Given this history, many analysts note that it is unsurprising that officials in Russia would be looking for separatists within their own borders.

The Tatars, who make up around half of the population of Russia’s Tatarstan, are a Muslim and Turkic ethnic group believed to be descendant from the Mongol Empire that settled in the area in the 13th century. Russia colonized the region under Ivan the Terrible, and Tatarstan remained within the Russian Federation, even after the breakup of the Soviet Union.

Officials in Moscow have occasionally expressed fears that Tatarstan might want to secede. In 2017, the region saw a wave of protests and political unrest.

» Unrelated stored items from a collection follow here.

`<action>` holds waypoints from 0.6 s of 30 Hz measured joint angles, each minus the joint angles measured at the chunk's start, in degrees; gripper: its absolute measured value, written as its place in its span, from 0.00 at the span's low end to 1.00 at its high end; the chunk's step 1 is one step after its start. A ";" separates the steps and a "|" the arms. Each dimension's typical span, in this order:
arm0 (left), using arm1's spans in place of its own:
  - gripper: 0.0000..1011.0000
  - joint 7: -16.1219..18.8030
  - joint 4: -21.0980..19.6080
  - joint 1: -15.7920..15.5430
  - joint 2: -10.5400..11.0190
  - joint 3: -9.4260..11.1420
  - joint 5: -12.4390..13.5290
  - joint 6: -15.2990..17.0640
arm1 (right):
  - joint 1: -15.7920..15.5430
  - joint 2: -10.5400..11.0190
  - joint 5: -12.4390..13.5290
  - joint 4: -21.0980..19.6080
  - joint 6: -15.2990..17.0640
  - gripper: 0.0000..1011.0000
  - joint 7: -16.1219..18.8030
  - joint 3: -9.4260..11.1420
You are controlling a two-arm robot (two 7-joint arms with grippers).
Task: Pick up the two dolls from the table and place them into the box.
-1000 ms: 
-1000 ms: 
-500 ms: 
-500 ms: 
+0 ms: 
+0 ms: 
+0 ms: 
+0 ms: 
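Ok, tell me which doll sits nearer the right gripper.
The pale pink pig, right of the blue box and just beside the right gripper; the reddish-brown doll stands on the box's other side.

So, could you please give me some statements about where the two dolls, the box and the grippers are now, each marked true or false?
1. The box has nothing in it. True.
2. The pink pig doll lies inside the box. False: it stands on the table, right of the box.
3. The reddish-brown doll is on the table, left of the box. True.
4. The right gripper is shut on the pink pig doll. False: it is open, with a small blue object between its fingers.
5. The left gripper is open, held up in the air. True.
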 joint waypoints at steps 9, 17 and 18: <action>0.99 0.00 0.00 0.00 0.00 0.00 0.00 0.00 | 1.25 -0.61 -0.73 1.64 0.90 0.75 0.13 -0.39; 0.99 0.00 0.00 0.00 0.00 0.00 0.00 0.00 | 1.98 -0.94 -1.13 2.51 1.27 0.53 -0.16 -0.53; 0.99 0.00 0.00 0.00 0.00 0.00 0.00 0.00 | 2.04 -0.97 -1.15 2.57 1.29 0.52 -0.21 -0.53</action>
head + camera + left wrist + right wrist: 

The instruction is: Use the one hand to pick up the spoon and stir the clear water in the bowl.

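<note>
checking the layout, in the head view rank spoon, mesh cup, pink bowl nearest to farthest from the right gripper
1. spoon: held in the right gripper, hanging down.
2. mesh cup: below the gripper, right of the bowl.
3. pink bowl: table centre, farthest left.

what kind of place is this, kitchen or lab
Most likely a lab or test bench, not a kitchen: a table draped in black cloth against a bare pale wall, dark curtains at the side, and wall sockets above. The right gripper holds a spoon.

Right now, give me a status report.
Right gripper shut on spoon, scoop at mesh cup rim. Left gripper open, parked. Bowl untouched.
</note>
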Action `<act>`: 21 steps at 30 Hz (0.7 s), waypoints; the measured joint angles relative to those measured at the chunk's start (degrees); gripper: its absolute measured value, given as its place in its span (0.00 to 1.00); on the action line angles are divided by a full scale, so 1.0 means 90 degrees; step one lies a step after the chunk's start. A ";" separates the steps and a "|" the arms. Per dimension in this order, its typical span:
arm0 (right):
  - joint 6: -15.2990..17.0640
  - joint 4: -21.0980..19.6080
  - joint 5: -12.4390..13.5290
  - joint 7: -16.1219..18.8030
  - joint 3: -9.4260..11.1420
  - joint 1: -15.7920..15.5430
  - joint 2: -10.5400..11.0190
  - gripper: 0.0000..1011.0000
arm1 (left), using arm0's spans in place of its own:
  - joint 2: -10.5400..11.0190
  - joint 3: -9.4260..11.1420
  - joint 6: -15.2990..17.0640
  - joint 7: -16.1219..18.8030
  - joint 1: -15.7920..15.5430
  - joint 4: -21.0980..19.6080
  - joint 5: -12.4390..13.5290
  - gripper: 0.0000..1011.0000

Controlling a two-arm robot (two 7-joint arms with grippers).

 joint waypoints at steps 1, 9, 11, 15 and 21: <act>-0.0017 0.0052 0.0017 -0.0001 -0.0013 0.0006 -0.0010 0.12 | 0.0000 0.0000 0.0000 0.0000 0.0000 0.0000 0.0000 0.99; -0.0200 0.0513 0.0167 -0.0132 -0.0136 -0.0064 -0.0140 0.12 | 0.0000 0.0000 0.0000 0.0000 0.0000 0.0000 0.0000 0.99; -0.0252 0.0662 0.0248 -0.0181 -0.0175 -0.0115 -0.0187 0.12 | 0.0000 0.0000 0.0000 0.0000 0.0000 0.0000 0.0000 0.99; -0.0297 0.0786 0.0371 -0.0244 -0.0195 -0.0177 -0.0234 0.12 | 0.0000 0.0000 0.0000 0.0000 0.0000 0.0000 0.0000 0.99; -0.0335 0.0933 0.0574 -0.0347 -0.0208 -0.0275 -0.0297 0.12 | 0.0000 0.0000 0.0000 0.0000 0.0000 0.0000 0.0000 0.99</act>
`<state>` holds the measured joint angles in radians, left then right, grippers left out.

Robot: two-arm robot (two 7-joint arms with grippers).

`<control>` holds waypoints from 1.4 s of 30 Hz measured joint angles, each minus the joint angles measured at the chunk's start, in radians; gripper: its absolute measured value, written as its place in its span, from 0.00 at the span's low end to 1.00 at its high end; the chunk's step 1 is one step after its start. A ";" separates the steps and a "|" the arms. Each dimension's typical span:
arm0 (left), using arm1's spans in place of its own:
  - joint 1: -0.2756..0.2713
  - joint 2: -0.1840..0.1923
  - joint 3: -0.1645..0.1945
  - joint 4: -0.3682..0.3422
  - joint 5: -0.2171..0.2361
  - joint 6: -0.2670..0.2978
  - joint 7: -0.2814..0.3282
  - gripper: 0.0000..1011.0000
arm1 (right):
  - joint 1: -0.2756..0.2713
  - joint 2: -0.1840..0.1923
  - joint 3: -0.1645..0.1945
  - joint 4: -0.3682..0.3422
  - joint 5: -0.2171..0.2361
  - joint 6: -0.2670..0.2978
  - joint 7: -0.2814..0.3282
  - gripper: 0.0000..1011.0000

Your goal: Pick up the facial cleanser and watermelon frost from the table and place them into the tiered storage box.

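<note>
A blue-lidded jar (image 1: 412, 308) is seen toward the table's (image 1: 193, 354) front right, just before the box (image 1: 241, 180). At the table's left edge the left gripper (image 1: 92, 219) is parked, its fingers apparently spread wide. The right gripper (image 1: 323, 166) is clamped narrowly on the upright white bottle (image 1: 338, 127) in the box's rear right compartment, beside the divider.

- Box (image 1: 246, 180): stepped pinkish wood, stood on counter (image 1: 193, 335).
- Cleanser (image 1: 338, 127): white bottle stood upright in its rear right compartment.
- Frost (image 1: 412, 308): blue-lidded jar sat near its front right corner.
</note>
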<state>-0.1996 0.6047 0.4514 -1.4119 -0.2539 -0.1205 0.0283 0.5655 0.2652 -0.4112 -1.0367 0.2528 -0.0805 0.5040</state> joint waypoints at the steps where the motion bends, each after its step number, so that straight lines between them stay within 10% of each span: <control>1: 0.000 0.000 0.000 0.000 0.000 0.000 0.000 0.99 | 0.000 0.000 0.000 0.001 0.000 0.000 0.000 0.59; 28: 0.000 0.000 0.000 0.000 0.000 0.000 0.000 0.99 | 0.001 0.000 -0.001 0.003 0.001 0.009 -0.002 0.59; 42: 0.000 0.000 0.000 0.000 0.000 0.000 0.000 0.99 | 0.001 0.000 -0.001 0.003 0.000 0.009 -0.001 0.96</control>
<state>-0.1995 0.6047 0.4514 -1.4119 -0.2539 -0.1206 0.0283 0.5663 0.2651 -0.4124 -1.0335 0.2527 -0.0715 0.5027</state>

“As in many of the country's autonomous regions, policies instituted by the federal government in Moscow as it copes with economic recession have not sat well with Tatarstan,” read a report from the geopolitical intelligence group Statfor at the time. “Leaders of the Muslim region complain that President Vladimir Putin's administration is taking too much from Tatarstan, which has had to borrow money to keep the local economy running.”

Russia fought multiple wars in its Chechnya to squash the region’s push for independence. Today, Chechnya is ruled by a brutal strongman named Ramzan Kadyrov, who is accused of human rights abuses and is fiercely loyal to Russian President Vladimir Putin.